Abstract

The article considers the issue of adjacent utterances functional interaction through which discourse sense space is formed. In particular, the input of the pragmatic comment relation in this process is analysed. The topicality of the stated problem arises out of the necessity to reveal the participation of linguistic means in building up constructive and promising, or, conversely, destructive and hopeless for society, role of verbal communication. Methods of the functional linguistic analysis make an optimal research basis to this end. Examples of English discourse from books by American and British writers of the XX–XXI centuries are taken as the empirical material which models typical communicative situations.
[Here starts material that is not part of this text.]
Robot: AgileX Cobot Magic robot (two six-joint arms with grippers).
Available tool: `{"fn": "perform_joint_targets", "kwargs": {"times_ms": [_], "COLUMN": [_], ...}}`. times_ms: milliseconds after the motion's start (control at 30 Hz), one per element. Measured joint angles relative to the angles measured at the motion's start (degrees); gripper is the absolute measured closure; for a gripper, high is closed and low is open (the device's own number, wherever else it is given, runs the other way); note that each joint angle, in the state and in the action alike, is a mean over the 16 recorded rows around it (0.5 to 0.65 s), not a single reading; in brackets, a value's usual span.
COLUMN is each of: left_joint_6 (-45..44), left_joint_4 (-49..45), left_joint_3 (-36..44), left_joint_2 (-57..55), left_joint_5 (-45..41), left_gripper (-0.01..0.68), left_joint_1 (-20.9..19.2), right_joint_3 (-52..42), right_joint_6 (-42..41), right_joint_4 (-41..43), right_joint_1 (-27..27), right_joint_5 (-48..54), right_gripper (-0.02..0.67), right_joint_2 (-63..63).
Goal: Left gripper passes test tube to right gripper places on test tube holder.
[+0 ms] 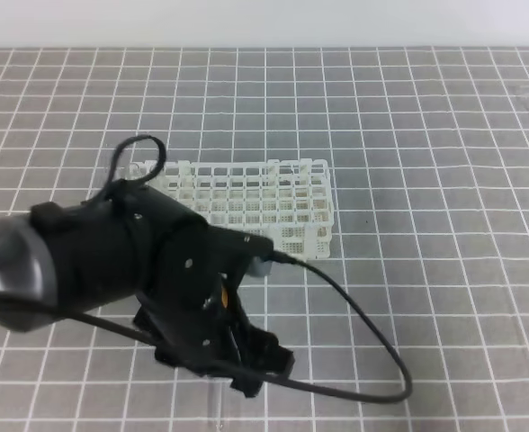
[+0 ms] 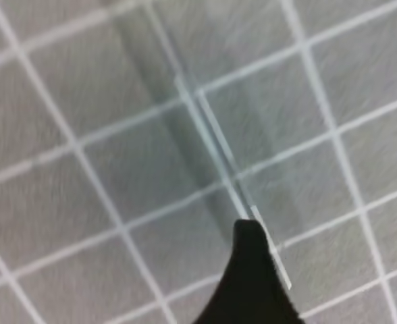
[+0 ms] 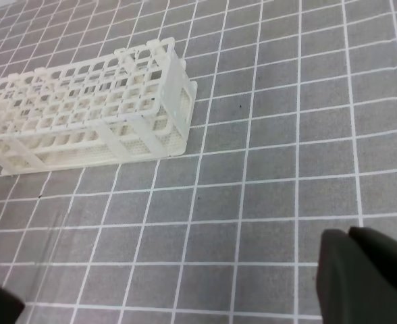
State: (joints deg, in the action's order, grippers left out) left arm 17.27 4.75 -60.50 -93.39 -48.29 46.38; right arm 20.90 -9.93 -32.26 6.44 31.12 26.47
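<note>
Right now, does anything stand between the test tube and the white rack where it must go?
Nothing visible. The test tube lies on the mat; the squares between it and the test tube holder are bare. The left claw hangs over it.

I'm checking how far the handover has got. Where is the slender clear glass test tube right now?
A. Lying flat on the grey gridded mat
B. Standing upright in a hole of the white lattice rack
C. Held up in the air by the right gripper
A: the slender clear glass test tube lies flat on the grey gridded mat, and the white lattice rack shows only empty holes.
</note>
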Motion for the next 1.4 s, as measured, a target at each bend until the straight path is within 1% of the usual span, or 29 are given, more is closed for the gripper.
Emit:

Proceeding from works by T.A. van Dijk, functional relations are defined as pragmasemantic links between utterances in a speech chain in the process of communication between the sender and the recipient of the message.The author looks into the specificity of the pragmatic comment relation in comparison with other functional links of discourse, the range of the pragmasemantic meanings under discussion, different variants of contamination of pragmatic comment functional components with relations of other types. The pragmatic comment relation is special due to the fact that, unlike other links, it does not advance the narration propositionally; it only discloses the speaker’s personal impression and modality of his/her perception of the situation. It is this emotional sensation that makes the purport of superphrasal unities which actualize the given functional relation. The growing frequency of such emotive linguistic means is also noted in business communication, which usually shows the communicativepartners’ strife for solving their professional tasks by exerting the desired rhetorical impact on each other.Finally, the author concludes that pragmatic comment as a special type of pragmasemantic links in English discourse reveals a variety of the meanings expressed, stylistic effectiveness and wide occurrence in fiction and actual speech.